I feel that I should elaborate a bit on my use case to clarify what I am trying to achieve. The repository hosts data from the (digital) humanities, with collections from disciplines like oriental studies, archaeology or history. Sizes of the collections vary significantly (1GB to 10TB; or a few up to 100 000 (and more) resources) and a collection can contain multiple resource types (we use a vocabulary based on DCMI type). We developed a dedicated metadata schema to describe the objects both on collection as well as on resource level and as long as the resources are publicly accessible they also get a PID (Handle). The PID points to the respective object's landing page with all its metadata and machine-readable endpoints are also available.
To aid in proper attribution when a collection (or a subcollection or a single resource) is re-used the repository provides a citation suggestion. This is comparable to those you can e.g. find on Zenodo or on Dataverse instances.

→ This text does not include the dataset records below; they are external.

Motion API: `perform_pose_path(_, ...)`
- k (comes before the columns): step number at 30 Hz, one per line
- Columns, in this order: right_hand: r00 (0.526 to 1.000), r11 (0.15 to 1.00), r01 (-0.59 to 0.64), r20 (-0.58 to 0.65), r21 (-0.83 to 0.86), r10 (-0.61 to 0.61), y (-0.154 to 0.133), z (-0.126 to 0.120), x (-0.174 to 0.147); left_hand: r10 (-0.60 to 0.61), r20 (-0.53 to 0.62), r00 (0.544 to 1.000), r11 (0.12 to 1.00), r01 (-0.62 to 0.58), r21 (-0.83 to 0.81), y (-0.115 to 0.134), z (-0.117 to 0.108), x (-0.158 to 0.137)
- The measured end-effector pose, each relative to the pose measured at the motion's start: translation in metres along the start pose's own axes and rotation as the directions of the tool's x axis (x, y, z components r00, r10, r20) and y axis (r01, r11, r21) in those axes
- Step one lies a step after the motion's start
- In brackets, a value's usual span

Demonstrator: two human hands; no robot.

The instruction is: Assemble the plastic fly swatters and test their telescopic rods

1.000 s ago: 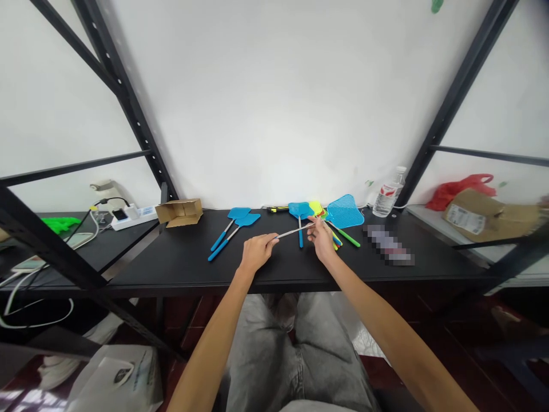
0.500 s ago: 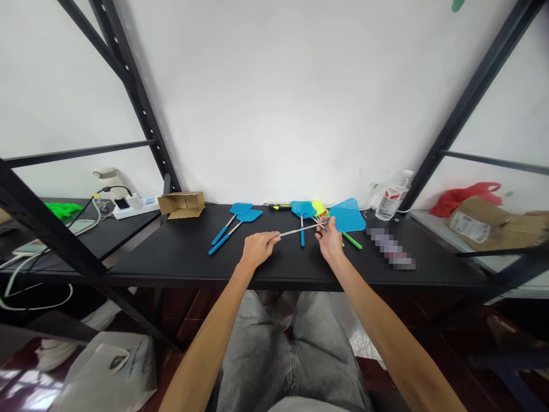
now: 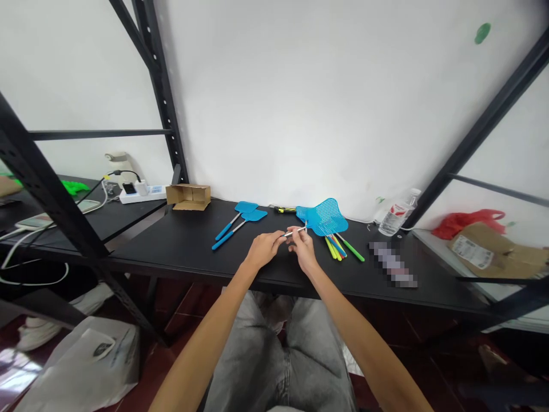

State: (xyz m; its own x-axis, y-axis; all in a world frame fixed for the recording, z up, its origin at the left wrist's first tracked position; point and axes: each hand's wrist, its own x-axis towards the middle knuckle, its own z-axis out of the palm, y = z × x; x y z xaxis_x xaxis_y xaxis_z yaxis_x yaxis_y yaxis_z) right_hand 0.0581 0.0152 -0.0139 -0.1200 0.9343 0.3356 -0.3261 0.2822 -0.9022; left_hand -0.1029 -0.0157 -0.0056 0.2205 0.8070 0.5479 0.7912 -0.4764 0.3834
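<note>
A blue fly swatter (image 3: 328,217) with a thin metal rod is held over the table, its mesh head pointing right. My left hand (image 3: 265,249) is closed around its handle end, which the fingers hide. My right hand (image 3: 302,247) pinches the rod just short of the head. Behind the held head, another blue swatter head (image 3: 301,213) is partly covered. Right of my right hand lie several yellow and blue handles (image 3: 334,248) and one green handle (image 3: 350,247). Two blue fly swatters (image 3: 240,224) lie to the left, heads toward the wall.
An open cardboard box (image 3: 189,197) stands at the table's back left. A black and yellow tool (image 3: 285,210) lies by the wall. On the right are a plastic bottle (image 3: 398,213) and a pixelated item (image 3: 393,264). Black shelf posts (image 3: 167,109) rise at both sides.
My right hand has moved left along with the swatter head, close to my left hand. Much less rod shows between the hands. The view has shifted slightly.
</note>
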Motion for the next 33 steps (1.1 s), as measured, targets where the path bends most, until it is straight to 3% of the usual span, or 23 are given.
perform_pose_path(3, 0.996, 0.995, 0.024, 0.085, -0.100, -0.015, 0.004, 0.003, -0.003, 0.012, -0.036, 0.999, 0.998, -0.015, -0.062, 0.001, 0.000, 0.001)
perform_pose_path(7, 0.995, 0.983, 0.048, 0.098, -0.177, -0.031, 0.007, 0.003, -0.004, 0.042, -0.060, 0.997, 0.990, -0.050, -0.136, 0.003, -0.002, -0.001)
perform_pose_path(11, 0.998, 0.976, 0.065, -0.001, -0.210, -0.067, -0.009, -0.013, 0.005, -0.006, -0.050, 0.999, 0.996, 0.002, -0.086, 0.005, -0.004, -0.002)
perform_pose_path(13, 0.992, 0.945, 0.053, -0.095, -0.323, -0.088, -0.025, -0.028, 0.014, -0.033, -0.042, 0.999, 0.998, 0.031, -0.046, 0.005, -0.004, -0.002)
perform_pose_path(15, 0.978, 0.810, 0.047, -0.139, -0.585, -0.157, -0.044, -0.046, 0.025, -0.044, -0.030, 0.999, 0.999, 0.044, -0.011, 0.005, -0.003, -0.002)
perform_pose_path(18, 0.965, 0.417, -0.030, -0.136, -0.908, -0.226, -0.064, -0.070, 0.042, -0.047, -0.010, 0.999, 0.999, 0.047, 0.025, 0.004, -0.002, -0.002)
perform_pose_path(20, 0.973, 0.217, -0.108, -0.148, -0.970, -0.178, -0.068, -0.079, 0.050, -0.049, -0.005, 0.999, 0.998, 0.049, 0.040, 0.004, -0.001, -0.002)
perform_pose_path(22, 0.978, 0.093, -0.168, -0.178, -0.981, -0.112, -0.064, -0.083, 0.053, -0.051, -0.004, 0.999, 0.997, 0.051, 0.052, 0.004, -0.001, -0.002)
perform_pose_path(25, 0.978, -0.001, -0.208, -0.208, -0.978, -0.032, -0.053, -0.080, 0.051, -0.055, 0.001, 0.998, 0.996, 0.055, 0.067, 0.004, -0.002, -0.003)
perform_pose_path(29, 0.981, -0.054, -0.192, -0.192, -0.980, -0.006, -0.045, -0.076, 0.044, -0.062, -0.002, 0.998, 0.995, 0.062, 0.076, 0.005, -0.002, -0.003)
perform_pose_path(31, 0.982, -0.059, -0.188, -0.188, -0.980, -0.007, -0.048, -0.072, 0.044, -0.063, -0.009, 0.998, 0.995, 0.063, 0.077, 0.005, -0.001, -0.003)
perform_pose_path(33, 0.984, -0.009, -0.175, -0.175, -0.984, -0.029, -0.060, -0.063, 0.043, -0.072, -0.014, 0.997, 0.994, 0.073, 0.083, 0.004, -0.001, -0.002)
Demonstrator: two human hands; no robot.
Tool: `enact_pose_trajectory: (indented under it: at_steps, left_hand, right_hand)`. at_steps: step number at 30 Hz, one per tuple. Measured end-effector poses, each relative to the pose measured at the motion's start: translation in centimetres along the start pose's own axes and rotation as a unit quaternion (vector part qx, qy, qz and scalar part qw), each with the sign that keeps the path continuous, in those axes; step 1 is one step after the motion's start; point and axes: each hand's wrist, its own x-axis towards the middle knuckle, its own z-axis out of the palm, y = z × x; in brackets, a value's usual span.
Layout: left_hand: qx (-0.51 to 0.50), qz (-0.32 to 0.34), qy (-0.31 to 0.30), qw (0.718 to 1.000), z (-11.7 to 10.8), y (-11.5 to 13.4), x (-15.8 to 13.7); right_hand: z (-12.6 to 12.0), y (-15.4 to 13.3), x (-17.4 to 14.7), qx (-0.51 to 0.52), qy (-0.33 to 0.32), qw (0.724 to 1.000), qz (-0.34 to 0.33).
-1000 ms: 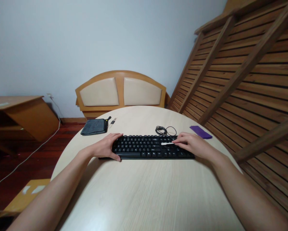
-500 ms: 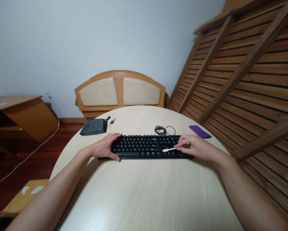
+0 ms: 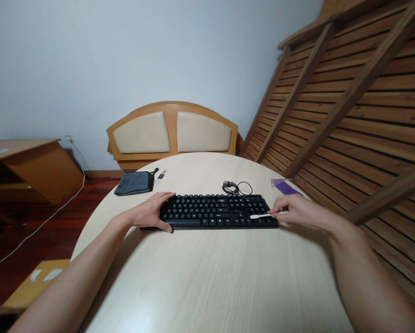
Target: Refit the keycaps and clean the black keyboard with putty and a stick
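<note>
A black keyboard (image 3: pixel 200 210) lies flat on the pale round table, its keys facing up. My left hand (image 3: pixel 153 210) grips its left end, thumb on the near edge and fingers over the far edge. At the keyboard's right end, my right hand (image 3: pixel 290 209) is closed in a pinch on a white cleaning swab (image 3: pixel 261 216). The swab's broad tip points left over the keys on the right side; whether it touches them I cannot tell. The stick's other end shows past my fingers.
Behind the keyboard lies a coiled black cable (image 3: pixel 231 187). A grey zip pouch (image 3: pixel 134 182) and a small dark item (image 3: pixel 161 176) sit at the back left of the table (image 3: pixel 207 277). A purple cloth (image 3: pixel 288 187) rests near the right edge, and wooden slats (image 3: pixel 367 120) lean beyond.
My right hand has moved right with the swab, from over the keys to the keyboard's right end. More of the right-hand keys now show. My left hand has stayed in place.
</note>
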Motion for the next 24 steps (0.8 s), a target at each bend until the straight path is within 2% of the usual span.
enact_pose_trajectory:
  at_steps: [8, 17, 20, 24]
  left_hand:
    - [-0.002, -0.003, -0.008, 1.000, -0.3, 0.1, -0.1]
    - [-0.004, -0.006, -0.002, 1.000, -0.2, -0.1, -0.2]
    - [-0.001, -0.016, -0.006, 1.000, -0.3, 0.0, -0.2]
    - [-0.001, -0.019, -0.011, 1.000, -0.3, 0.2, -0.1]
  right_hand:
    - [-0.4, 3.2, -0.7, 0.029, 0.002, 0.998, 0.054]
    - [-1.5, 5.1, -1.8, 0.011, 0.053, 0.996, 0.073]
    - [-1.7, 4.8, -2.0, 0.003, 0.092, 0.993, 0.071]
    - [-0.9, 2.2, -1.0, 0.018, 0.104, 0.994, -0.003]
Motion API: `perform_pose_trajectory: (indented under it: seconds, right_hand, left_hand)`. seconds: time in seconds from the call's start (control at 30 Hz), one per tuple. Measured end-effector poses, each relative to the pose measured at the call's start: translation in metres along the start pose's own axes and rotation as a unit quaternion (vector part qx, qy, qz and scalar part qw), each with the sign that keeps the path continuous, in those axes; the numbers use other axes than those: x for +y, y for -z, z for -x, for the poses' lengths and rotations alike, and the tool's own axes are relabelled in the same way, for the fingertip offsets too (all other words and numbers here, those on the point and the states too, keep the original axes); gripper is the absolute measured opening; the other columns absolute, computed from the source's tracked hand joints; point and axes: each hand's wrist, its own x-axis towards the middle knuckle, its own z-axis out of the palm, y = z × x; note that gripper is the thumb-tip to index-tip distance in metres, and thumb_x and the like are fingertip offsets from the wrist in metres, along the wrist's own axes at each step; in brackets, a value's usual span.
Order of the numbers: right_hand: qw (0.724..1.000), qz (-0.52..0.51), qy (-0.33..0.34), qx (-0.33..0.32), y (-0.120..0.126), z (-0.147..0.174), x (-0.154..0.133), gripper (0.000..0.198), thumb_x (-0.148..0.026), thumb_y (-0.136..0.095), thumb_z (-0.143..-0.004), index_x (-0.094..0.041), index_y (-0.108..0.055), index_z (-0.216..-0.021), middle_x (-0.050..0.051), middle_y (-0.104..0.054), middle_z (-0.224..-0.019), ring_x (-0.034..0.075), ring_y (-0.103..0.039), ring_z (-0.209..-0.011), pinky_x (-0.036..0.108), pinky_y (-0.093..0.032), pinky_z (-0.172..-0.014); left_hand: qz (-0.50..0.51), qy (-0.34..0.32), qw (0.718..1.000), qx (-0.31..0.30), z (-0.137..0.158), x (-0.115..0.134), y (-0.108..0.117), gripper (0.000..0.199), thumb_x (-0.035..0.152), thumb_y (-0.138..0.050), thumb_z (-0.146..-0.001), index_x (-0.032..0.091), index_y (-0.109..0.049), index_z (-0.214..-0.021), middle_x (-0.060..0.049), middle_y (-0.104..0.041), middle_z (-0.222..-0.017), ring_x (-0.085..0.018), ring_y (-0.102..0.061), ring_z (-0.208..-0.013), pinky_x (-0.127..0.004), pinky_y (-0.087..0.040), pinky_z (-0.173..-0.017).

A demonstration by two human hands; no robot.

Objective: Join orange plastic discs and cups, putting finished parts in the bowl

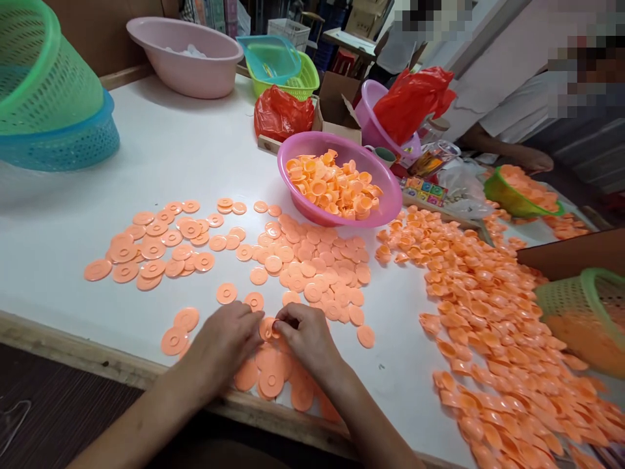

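Note:
Low over the table's front edge, my two hands meet at a small orange plastic disc (266, 327) with a raised ring, like a toy saucer. My left hand (229, 339) has its fingers closed at the disc's left side. Thumb and forefinger of my right hand (308, 333) pinch at its right side; what exactly they grip is too small to make out. Overlapping orange discs (271, 372) lie beneath my hands. More discs (317, 264) spread behind them, and another loose group (153, 244) lies farther left.
A pink basin (336, 218) of small orange toy cups (334, 185) stands behind the discs. Heaped orange curved pieces (488, 326) cover the right side. Baskets (58, 140), a pale pink tub (190, 65) and red bags (283, 114) stand farther back. Another person's hand (534, 159) shows at right.

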Motion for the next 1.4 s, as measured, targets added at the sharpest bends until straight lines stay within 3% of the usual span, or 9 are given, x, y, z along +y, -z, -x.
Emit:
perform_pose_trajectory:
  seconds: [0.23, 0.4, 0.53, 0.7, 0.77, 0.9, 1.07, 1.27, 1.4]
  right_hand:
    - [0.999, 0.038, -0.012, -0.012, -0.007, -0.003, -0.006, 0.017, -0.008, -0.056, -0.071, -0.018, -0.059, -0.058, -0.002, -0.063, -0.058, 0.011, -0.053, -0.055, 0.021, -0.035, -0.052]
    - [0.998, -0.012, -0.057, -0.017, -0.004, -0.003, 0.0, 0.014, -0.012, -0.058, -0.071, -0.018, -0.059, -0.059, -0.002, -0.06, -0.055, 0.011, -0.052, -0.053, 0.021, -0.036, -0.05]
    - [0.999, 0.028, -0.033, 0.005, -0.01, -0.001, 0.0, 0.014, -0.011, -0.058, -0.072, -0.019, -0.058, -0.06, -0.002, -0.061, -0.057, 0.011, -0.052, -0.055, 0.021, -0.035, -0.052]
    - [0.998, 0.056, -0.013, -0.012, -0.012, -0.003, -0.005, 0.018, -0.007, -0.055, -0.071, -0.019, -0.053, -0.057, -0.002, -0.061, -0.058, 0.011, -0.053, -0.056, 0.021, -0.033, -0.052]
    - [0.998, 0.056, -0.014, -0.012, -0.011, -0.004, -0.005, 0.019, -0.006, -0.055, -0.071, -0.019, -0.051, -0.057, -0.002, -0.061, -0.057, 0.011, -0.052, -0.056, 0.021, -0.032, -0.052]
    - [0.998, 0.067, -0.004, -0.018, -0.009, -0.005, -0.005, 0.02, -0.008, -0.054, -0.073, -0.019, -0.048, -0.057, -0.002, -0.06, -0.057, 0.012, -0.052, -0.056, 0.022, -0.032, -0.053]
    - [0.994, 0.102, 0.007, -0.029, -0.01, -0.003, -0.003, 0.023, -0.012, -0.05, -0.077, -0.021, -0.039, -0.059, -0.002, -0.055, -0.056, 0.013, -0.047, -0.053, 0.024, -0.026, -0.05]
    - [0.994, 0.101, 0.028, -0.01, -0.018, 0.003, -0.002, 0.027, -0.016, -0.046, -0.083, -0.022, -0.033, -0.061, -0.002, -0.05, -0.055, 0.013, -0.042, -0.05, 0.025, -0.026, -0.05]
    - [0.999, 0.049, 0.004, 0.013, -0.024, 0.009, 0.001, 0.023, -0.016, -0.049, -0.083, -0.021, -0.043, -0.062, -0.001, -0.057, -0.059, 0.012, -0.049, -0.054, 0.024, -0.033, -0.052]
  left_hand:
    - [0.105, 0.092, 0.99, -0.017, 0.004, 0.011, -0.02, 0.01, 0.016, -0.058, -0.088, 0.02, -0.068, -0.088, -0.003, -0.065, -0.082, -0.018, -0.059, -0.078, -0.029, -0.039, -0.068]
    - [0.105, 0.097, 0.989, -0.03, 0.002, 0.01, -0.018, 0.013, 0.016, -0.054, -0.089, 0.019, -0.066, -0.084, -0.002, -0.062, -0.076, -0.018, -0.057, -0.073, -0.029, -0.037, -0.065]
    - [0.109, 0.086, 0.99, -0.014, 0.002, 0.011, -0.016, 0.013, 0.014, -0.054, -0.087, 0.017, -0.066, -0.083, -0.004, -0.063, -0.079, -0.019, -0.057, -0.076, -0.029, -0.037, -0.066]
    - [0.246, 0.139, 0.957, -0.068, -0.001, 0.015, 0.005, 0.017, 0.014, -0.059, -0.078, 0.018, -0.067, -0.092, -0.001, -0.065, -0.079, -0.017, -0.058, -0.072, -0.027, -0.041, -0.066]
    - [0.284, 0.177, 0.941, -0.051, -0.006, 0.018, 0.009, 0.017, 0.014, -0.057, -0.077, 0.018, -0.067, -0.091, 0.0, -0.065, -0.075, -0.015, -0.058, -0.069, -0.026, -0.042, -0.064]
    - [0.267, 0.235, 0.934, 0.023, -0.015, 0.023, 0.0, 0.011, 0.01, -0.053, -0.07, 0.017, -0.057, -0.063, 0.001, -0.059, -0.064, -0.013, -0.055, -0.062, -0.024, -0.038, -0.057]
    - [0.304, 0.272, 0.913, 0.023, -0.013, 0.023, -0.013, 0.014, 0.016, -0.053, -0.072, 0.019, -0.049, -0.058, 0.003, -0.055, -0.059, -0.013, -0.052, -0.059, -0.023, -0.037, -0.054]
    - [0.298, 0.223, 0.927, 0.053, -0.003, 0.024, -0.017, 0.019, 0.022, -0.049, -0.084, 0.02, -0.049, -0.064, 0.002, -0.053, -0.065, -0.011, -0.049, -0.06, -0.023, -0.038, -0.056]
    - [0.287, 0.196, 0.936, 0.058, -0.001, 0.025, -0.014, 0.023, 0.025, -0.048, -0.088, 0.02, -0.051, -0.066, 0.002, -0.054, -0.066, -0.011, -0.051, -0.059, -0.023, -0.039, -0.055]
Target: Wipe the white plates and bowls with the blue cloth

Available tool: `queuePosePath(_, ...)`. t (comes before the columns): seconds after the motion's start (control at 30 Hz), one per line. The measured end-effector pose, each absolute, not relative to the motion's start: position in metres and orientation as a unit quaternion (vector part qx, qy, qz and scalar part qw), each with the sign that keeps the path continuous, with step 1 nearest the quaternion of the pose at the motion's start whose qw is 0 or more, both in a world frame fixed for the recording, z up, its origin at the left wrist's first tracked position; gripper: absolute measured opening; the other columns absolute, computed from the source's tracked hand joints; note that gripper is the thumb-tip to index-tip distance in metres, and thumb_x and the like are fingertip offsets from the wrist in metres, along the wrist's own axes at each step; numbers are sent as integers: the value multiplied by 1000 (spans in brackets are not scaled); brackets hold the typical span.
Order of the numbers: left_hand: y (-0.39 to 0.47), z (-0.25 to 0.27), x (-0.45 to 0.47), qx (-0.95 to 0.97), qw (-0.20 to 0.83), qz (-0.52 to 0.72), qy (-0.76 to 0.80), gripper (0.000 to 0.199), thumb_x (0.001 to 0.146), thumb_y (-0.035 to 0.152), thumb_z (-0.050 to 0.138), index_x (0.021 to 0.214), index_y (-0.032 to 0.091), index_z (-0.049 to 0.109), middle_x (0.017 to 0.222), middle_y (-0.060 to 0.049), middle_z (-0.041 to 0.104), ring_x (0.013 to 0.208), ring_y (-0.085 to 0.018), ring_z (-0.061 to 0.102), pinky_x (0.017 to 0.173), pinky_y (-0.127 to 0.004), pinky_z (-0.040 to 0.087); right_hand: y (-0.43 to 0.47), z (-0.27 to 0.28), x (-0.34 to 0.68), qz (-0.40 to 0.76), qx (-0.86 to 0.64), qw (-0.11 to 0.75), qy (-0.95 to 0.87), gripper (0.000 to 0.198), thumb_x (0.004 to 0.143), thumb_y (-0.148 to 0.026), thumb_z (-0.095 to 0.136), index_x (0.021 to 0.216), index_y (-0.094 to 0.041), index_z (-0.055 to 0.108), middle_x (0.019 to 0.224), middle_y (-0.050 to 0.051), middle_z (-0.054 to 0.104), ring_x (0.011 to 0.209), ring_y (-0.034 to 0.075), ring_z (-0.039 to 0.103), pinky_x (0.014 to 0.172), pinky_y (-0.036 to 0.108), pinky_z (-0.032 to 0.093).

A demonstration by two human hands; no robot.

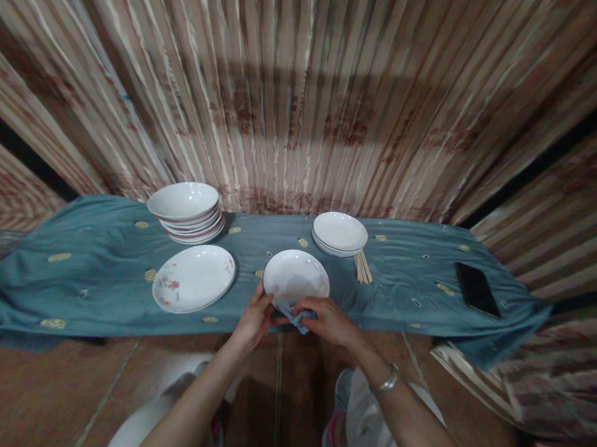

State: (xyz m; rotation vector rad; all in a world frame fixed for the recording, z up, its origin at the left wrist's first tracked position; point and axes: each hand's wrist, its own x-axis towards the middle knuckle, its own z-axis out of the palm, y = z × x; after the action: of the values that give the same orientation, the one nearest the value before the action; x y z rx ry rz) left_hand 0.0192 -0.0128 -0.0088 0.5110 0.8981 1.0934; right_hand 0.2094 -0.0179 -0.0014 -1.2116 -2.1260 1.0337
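Note:
A white plate with a thin dark rim (pixel 296 271) is at the front middle of the table. My left hand (pixel 256 318) grips its near left edge, thumb over the rim and fingers beneath. In my right hand (pixel 326 317) is a bunched blue cloth (pixel 297 315), pressed against the plate's near edge. Behind and to the right stands a short stack of white plates (pixel 340 232), with several wooden chopsticks (pixel 363 267) partly under it. Left of my hands lies an oval plate with a floral print (pixel 194 279).
A taller stack of bowls and plates (pixel 185 206) stands at the back left. A black phone (pixel 477 289) lies near the right end. Blue cloth with yellow pineapples covers the narrow table (pixel 105 273). Pleated curtains (pixel 282 97) hang right behind it.

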Motion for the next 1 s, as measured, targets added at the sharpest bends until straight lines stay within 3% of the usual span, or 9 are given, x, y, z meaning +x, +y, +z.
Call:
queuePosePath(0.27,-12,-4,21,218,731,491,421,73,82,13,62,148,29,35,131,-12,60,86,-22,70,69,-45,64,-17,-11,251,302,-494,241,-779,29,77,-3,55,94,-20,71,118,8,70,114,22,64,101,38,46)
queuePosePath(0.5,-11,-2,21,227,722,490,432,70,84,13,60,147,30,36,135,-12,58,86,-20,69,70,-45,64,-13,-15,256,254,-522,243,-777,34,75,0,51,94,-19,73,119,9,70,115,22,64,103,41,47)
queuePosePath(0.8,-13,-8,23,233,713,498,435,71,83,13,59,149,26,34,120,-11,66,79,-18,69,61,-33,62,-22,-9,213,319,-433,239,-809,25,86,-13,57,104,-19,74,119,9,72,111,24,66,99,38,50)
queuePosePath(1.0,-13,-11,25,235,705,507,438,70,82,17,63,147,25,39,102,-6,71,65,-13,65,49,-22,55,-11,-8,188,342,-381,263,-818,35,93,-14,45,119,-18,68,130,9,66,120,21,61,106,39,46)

The suggested citation is automatically computed from the metadata and we decided to provide it in BibLaTeX format because most reference management software supports this and also many citation styles already exist.
During the mapping process of our metadata to BibLaTeX, I found that most of the principles of this WG's recommendations can be met, but not all. As BibLaTeX is still actively developed I saw the chance to shape the @dataset type into something that could then help citation style developers to provide sound and useful citations of 'datasets'. One of the developers pointed out: "I realise that with some things we might have a bit of a chicken-or-egg problem: Certain things might not be popular yet, because they are not properly supported by the software yet." -- By working on enhancing the data model for the @dataset type and possibly even introduce a new type like @datasubset we could pave the way for better citation styles for data. I myself e.g. was thinking of promoting this in the German-speaking Archaeology community, but this only makes sense if the technological basis is there.
Author: Hugh Paterson
Date: 14 Apr, 2021
given your further description, my impression is that your DCMIType should
be "collection" not "dataset", given that DCMIType suggests that a dataset
can not be further broken down and described—this is inferred because
"collection" is the only DCMIType class which can be further broken down
and "contain"/"hasPart" individually describable items. In that case the
most appropriate type biblatex type would be @collection, and each part
could be either @incollection or another more appropriate Biblatex database
entry type for when the item is referenced as a single entity. Looking at
the linked reference  I notice that there is no default @audio
or @recording which would be appropriate for audio type artifacts in
collections—an album is a type of audio collection. However even though
these are non-default, they are used in some style sheets (see link ).
This leads me to ask, if there you want to stay with the default settings
in Biblatex or if you are willing to provide data in formats used within
"standard" secondary communities of the biblatex community. That is, if
there is a biblatex style that is common with the major audience of the
content within your archive, then maybe venturing into providing biblatex
within that dialect would be acceptable. Another thing to note, if you are
serving archaeology data, is that you might have DCMIType
InteractiveResource material — assuming that some of the larger artifacts
are visualizations from lidar or other 3D imaging tools used in modern
You mention the collection size varying significantly and you list (1GB to
10GB) but, I suggest that your extent on a collection is not the number of
bytes that it contains but rather the number of objects which are uniquely
described within next lower level of the collection (collections in Dublin
Core can be recursive). Unfortunately, the number of items in a collection
does not fit into the allowable options of the extent field within DCTerms
(see ). One must use the property tableOfContents . Different
referencing styles handle this sort of information in different ways.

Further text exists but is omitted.